CROSSCAMP

 

 

Chemin : bande de terre sur laquelle on marche à pied .
La route se distingue du chemin non seulement parce qu'on la parcourt en voiture, mais en ce qu'elle est une simple ligne reliant un point à un autre.
La route n'a par elle-même aucun sens ; seuls en ont un les deux points qu'elle relie.
Le chemin est un hommage à l'espace.
Chaque tronçon du chemin est en lui-même doté d'un sens et nous invite à la halte.
La route est une triomphale dévalorisation de l'espace, qui aujourd'hui n'est plus rien d'autre qu'une entrave aux mouvements de l'homme, une perte de temps.

Milan Kundera

 

 

 

Le voyageur demande le beau temps, le paysan demande la pluie, et les dieux hésitent.

Lao Tseu

 

 

 

Longtemps je me suis fait de la vie une exigence de parcours.
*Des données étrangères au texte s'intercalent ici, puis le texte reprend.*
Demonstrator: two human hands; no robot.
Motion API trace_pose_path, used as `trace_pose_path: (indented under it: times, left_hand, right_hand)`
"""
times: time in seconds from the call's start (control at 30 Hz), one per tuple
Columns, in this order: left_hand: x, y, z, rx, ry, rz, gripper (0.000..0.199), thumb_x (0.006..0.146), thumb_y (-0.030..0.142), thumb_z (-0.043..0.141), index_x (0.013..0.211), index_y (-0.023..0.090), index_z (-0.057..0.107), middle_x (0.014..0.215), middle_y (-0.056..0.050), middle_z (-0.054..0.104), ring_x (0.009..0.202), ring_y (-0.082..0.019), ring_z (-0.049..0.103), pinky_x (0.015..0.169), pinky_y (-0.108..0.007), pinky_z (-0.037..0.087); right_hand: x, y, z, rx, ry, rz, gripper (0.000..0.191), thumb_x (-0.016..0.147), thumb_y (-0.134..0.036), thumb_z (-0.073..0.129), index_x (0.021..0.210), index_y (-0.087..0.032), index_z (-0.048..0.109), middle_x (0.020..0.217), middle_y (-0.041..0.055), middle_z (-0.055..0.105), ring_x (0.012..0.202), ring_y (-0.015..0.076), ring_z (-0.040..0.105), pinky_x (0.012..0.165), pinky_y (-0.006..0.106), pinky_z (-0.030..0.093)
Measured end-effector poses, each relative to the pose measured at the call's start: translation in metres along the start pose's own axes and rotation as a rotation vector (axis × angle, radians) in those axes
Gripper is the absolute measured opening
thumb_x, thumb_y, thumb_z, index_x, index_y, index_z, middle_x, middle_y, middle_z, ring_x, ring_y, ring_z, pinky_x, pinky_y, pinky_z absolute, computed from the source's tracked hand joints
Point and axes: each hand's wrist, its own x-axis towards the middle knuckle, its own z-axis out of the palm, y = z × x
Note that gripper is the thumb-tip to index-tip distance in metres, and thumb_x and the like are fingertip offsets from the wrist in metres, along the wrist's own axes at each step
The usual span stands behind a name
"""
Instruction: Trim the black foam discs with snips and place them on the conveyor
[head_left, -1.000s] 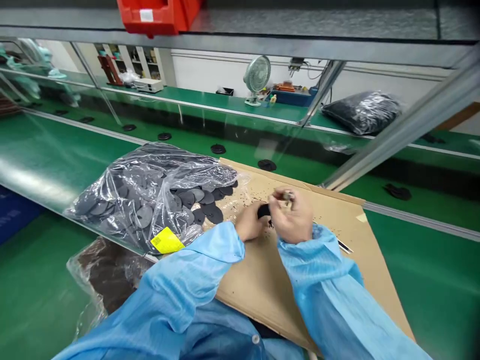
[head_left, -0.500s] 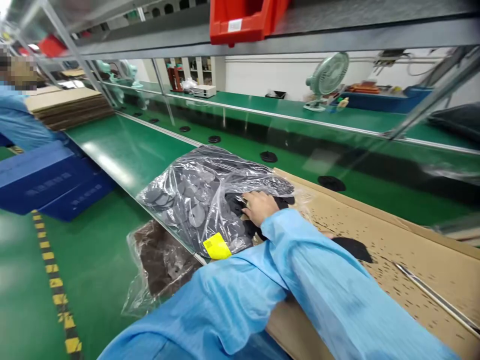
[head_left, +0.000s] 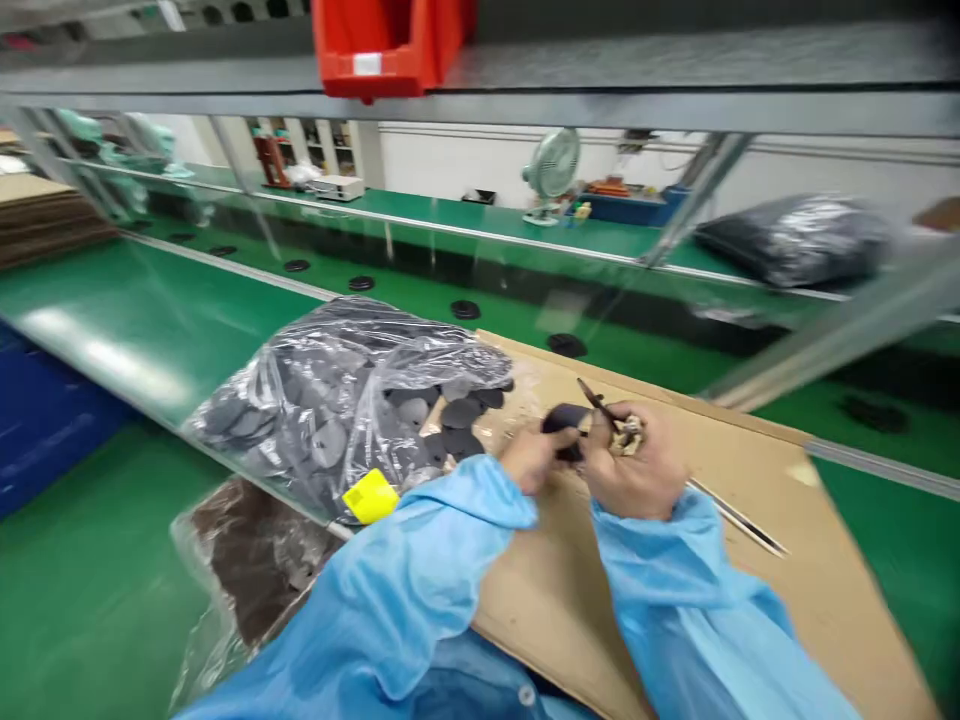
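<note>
Over a cardboard sheet (head_left: 555, 560), my left hand (head_left: 529, 460) is closed on the edge of a black disc (head_left: 564, 420). My right hand (head_left: 637, 465) is right beside it, wrapped around a dark pointed tool (head_left: 595, 398) with a tan, wrapped-looking handle; its exact kind is blurred. The fingertips of both hands meet near the disc, and the tool's tip points up and away. Left of my hands lies a clear plastic bag (head_left: 300, 370) full of dark grey and black discs, several spilling from its mouth. A yellow label (head_left: 371, 496) sits on the bag.
A thin rod-like tool (head_left: 739, 518) lies on the cardboard to the right. Black round pieces (head_left: 465, 309) line the green strip behind. Overhead, a shelf carries a red bin (head_left: 375, 60). A bag of brown pieces (head_left: 259, 560) is below the left table edge.
My right hand has left the bag's mouth and moved right over the cardboard, where it now grips the tool. My left hand, mostly hidden under the right sleeve before, now shows. The view swung right.
</note>
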Motion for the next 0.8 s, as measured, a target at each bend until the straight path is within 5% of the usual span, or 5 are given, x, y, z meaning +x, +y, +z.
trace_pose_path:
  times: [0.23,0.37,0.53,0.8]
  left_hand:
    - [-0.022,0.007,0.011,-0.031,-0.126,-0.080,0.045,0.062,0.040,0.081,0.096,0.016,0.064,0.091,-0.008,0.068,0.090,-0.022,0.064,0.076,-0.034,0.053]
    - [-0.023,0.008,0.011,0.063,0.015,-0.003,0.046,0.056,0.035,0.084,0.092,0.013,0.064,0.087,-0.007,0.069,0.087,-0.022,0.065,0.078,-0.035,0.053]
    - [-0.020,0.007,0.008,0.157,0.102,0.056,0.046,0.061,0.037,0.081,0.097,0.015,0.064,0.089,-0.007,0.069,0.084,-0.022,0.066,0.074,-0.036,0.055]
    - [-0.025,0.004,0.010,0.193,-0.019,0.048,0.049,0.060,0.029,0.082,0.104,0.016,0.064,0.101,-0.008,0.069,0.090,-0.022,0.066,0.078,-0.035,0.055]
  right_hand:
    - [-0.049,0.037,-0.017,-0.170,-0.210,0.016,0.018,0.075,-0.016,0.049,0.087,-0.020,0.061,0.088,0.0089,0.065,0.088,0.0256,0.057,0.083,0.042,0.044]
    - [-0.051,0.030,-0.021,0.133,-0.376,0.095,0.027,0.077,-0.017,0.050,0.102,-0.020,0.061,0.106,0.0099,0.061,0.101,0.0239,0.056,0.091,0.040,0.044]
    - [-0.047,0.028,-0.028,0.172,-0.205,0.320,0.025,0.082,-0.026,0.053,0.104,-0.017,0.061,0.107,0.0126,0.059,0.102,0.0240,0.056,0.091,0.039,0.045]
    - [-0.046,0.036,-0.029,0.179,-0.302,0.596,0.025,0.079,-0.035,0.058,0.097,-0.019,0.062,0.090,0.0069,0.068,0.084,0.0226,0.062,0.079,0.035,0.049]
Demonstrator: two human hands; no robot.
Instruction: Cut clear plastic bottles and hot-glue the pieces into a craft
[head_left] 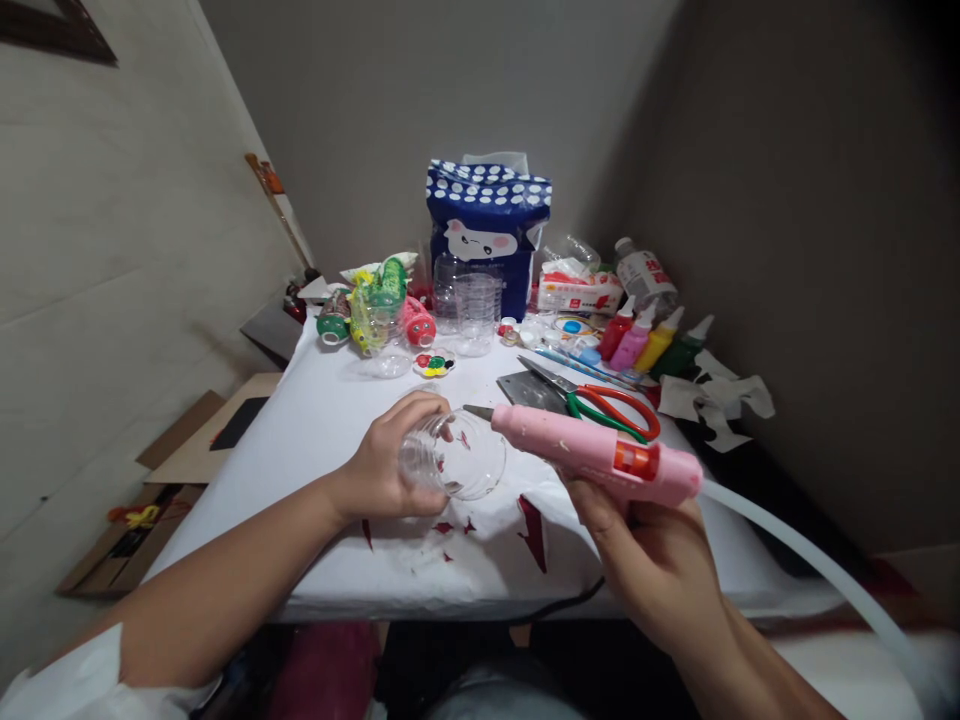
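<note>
The left hand (397, 450) holds a clear plastic cup (472, 465) above the front part of the table (300, 450), which is covered with a white cloth. Its fingers are curved around one side and the thumb lies along the near side, so they are opened as wide as the cup and have hold of it. The cup lies tilted on its side in the grasp, and its round mouth is turned toward the right hand (660, 560). This right hand is closed on the handle of a pink glue gun (570, 440); its thumb can be seen under the gun's body, but most of the fingers are hidden. The dark nozzle (478, 411) points to the left, at the upper rim of the cup; whether it touches the rim, I cannot tell. From the back of the gun, a long whitish glue stick (810, 550) bends down. Just behind the gun, scissors (574, 388) with red and green handles lie partly over a grey plate (517, 395). Red scraps (532, 535) are scattered on the cloth near the hands. Farther back stand a blue bag (480, 215), clear containers (478, 310) and, to the right, four paint bottles (651, 345).
</note>
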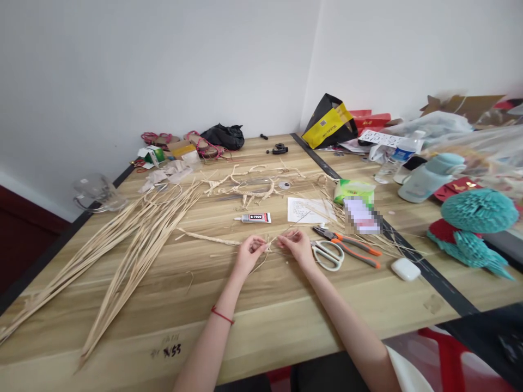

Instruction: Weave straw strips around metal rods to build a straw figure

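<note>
My left hand [251, 252] is closed in a pinch on a braided straw strip [212, 238], which runs out to the left over the wooden table. Opposite it, my right hand [296, 246] pinches thin straw strands of the same piece. Between the two hands loose strands cross and one end hangs down; the fine weave is too small to make out. Just right of my right hand lie scissors [334, 256] with pale green handles. Pliers [355, 245] with orange grips rest beside them. A glue tube [255, 218] lies beyond my left hand.
Bundles of long straw [139, 256] spread across the left side, near a glass jug [96, 190]. Woven straw figures [257, 193] lie farther back. At right are a written paper [308, 210], phone [363, 215], white case [405, 269], bottle [429, 177] and turquoise paper model [478, 212].
</note>
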A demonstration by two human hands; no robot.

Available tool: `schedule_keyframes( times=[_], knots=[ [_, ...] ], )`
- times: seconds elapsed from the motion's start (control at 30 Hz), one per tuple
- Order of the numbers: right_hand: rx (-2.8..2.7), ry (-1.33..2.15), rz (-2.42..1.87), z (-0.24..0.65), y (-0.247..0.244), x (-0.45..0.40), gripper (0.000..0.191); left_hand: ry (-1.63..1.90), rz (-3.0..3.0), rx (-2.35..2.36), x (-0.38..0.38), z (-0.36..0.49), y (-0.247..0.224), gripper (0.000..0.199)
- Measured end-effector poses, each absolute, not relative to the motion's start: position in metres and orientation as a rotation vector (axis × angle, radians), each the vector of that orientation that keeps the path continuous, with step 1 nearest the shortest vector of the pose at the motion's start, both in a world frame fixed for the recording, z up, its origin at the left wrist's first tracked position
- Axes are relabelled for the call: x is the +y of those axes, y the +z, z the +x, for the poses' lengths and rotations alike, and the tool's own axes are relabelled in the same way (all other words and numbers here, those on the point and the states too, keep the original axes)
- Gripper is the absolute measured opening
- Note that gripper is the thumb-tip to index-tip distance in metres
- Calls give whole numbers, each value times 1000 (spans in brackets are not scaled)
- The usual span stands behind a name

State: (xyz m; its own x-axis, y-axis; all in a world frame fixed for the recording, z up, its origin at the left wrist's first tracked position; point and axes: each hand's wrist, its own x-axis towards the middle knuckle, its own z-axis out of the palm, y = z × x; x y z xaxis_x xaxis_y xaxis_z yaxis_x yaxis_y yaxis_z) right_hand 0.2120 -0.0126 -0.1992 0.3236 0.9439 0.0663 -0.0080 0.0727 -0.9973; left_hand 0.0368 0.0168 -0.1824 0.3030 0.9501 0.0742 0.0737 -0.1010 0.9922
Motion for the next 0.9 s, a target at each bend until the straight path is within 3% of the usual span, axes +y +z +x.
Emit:
schedule_keyframes(
  times=[0.1,0.3,0.57,0.9],
  knots=[
    [-1105,782,-1312,213,-187,-21,25,984,1442,982,16,36,-181,29],
    [-1499,736,-1259,216,-166,-35,6,976,1398,957,18,35,-180,30],
    [-1782,874,-1157,216,-159,-37,12,1005,1395,952,20,35,-183,27],
    [-1753,987,-1167,222,-159,-34,18,1002,1387,950,21,34,-184,29]
  ],
)
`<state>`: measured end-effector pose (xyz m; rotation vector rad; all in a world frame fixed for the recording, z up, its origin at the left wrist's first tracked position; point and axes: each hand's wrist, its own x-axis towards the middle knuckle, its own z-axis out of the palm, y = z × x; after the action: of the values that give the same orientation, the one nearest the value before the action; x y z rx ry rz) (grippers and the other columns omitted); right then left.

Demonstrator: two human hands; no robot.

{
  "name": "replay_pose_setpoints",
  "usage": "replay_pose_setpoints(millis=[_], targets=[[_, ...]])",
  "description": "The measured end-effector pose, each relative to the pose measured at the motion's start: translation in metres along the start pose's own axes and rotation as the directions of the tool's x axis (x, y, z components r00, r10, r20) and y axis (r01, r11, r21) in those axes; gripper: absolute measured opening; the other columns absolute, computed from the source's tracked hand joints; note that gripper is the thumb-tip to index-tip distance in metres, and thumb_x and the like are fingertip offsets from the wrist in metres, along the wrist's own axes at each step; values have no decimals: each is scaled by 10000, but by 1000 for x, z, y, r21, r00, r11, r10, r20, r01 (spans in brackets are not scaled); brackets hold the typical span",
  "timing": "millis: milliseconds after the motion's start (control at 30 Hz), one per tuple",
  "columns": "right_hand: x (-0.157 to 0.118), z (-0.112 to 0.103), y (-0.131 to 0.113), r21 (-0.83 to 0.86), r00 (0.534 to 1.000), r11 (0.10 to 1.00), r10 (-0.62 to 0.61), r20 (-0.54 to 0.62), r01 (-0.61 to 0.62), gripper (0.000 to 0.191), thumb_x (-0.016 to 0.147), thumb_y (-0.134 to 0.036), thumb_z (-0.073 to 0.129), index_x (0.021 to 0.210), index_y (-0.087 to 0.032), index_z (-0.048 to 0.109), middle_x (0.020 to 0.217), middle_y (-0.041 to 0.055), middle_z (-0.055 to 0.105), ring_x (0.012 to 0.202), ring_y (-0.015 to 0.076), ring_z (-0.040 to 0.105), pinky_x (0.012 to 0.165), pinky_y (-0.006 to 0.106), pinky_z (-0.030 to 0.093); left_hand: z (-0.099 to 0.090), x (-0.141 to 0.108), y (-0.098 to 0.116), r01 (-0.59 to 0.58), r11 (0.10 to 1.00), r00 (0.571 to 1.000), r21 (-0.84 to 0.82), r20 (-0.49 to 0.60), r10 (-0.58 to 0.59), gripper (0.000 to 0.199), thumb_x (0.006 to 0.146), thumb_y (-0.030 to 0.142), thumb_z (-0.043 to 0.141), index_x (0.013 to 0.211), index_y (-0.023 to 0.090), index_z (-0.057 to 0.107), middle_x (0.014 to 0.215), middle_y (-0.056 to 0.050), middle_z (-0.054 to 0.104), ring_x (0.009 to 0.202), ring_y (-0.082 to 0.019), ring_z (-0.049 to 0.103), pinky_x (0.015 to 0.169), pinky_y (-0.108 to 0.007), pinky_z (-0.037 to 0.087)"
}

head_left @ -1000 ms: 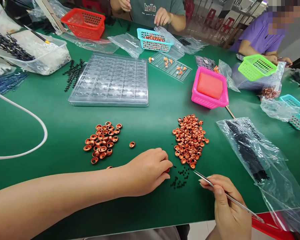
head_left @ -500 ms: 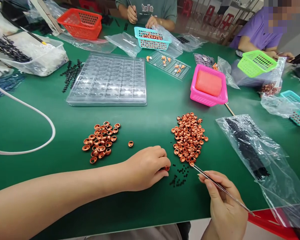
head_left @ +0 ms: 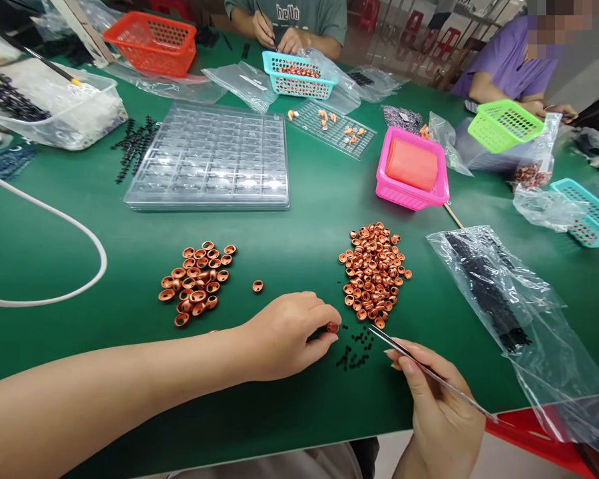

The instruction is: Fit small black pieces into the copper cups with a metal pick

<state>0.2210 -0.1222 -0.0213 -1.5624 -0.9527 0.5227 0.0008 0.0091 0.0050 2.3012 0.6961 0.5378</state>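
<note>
Between the thumb and fingers of my left hand (head_left: 287, 336) is a small copper-coloured cup-shaped piece (head_left: 332, 327). My right hand (head_left: 442, 399) grips metal tweezers (head_left: 419, 366), whose tips lie just below a large heap of copper cups (head_left: 374, 273). Tiny black pieces (head_left: 354, 349) are scattered on the green table between the two hands. To the left lies a smaller group of copper cups (head_left: 197, 279), with one lone copper cup (head_left: 257, 286) apart from it. Whether the tweezer tips hold anything, I cannot tell.
A clear compartment tray (head_left: 209, 159) lies beyond my left arm. A pink basket (head_left: 412, 193) with a red block stands behind the large heap. At right is a plastic bag of black parts (head_left: 489, 293). Two people sit across the table, near a blue basket (head_left: 299, 83).
The tweezer tips have drawn back from the lower edge of the large heap, slightly left, towards the black pieces. My left hand keeps its copper cup. The view has shifted a little.
</note>
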Motion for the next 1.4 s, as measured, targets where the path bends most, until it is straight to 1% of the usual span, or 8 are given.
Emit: replay_pose_setpoints(millis=[433,600,733,833,933,1067,1267,1400], targets=[[1,2,-10,-157,989,980,103,-108,-119,287,769,-383,790,965,-181,730,910,65,770,731,182,748,713,287,640,4,-4,6,29,999,999,-15,40,-28,120,913,162,516,971,163,621,830,-34,661,758,-184,568,698,-311,449],[12,1,-29,-282,996,957,-51,72,69,212,825,-346,735,989,-211,734,971,54,767,801,192,748,765,305,631,6,-3,6,4,1000,999,-2,50,-4,115,904,146,525,966,170,618,827,-29,653,760,-186,550,722,-321,448],[36,7,-52,-358,942,881,-234,242,311,189,856,-292,702,1038,-242,720,1027,38,762,888,194,743,815,313,616,6,-2,5,-6,1000,997,5,71,6,110,893,137,532,960,170,613,827,-28,655,745,-185,534,710,-321,442],[59,19,-67,-393,900,829,-270,343,398,194,871,-309,687,1058,-263,714,1030,24,761,940,193,732,848,317,602,3,-3,5,-10,1000,997,3,82,10,111,891,131,527,957,166,609,834,-34,653,748,-186,535,707,-316,442],[75,35,-74,-422,869,790,-267,416,444,193,872,-343,682,1042,-258,716,1025,30,762,942,202,731,813,321,609,1,-2,6,-15,1000,995,4,97,15,105,898,137,518,946,161,609,829,-39,644,742,-189,532,705,-323,446],[82,51,-69,-415,863,783,-292,413,463,174,883,-351,663,1010,-245,718,979,32,765,890,189,733,762,294,604,1,-1,5,-4,1000,993,9,118,3,113,894,143,521,947,160,619,817,-40,636,732,-200,529,680,-334,441],[82,50,-55,-457,882,780,-247,402,427,183,878,-367,664,990,-233,720,943,32,763,812,179,728,680,270,591,2,1,3,0,1000,990,-5,138,0,117,895,163,520,948,160,624,821,-42,632,734,-206,530,666,-342,433],[86,51,-52,-460,862,765,-237,448,450,176,876,-376,662,975,-244,721,931,27,764,813,183,726,697,278,595,1,0,3,16,1000,989,-20,149,-13,119,900,157,510,938,161,622,822,-43,625,732,-205,521,666,-344,431]])
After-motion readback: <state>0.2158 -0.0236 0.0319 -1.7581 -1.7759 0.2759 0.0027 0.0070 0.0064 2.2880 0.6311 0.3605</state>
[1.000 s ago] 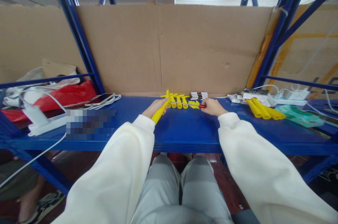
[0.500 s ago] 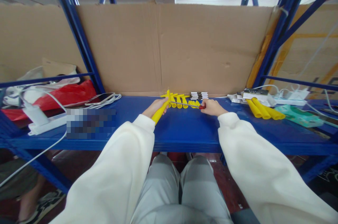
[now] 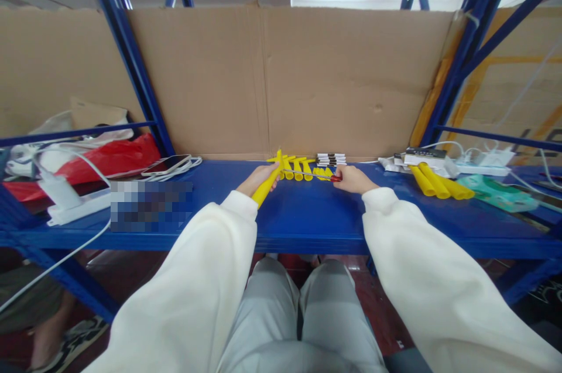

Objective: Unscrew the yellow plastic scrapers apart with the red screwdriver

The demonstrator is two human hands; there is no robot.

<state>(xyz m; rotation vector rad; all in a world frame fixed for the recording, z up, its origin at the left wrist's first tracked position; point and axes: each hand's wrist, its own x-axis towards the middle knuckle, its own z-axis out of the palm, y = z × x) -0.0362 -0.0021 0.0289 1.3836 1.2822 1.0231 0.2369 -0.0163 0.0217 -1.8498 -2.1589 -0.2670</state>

Rien ne fut donc plus précieux pour moi que les voyages puisqu’ils avaient potentiellement cette force : celle de faire jaillir le neuf, le virginal des filles, l’inouï. M’offrir plus que l’univers humain : le Divers ! Pendant des années, je me suis abreuvé de différences. Puis progressivement, j’ai senti que ma fraîcheur déclinait. À mesure des rencontres bien sûr, dont rares devenaient celles qui me touchaient au vif. Mais en vertu aussi, et plus intimement, de ce sentiment que les bonds hors de moi qui avaient si longtemps fait mon charme, disons-le, s’atrophiaient. Et qu’au fond, à ceux que je croisais, je demandais de m’émerveiller tandis que moi, passif, en attente, tel un poussah de fate engeance, j’avais perdu jusqu’à la soif du divers. J’étais un nomade, certes et toujours. J’en exhibais, sur mon pull d’arlequin, les preuves. J’avais toujours au creux des lèvres quelque histoire torse rapinée en village. Mais dans mon esprit, je ne voyageais plus. Je me répétais. Je redondais, au lieu de vagabondir. J’étais devenu comme une outre qui attend d’être remplie et qui se vide devant le premier seigneur.

Alain Damasio. La horde du contrevent.

 

 

 

Ma bohème

Je m'en allais, les poings dans mes poches crevées;
Mon paletot aussi devenait idéal;
J'allais sous le ciel, Muse ! Et j'étais ton féal ;
Oh ! là ! là ! Que d'amours splendides j'ai rêvées !

Mon unique culotte avait un large trou.
Petit Poucet rêveur, j'égrenais dans ma course
Des rimes. Mon auberge était à la Grande Ourse.
Mes étoiles au ciel avaient un doux frou-frou.

Et je les écoutais, assis au bord des routes,
Ces bons soirs de septembre où je sentais des gouttes
De rosée à mon front, comme un vin de vigueur ;

Où, rimant au milieu des ombres fantastiques,
Comme des lyres, je tirais les élastiques
De mes souliers blessés, un pied près de mon coeur !

Arthur Rimbaud (Cahier de Douai. 1870)


 

 
Ah ! donnez-moi le vent du soir sur les prairies, 
Et l'odeur du foin frais coupé, comme en Bavière 
Un soir après la pluie, sur le lac de Starnberg.

 Valery Larbaud. (de « Le vent du soir » par Jean d'Ormesson)

 

 

 

 
Le soleil n'est jamais si beau que le jour où on se met en route.


Jean Giono

 

 

 


La prudence est une vieille fille riche et moche que courtise l'impuissance.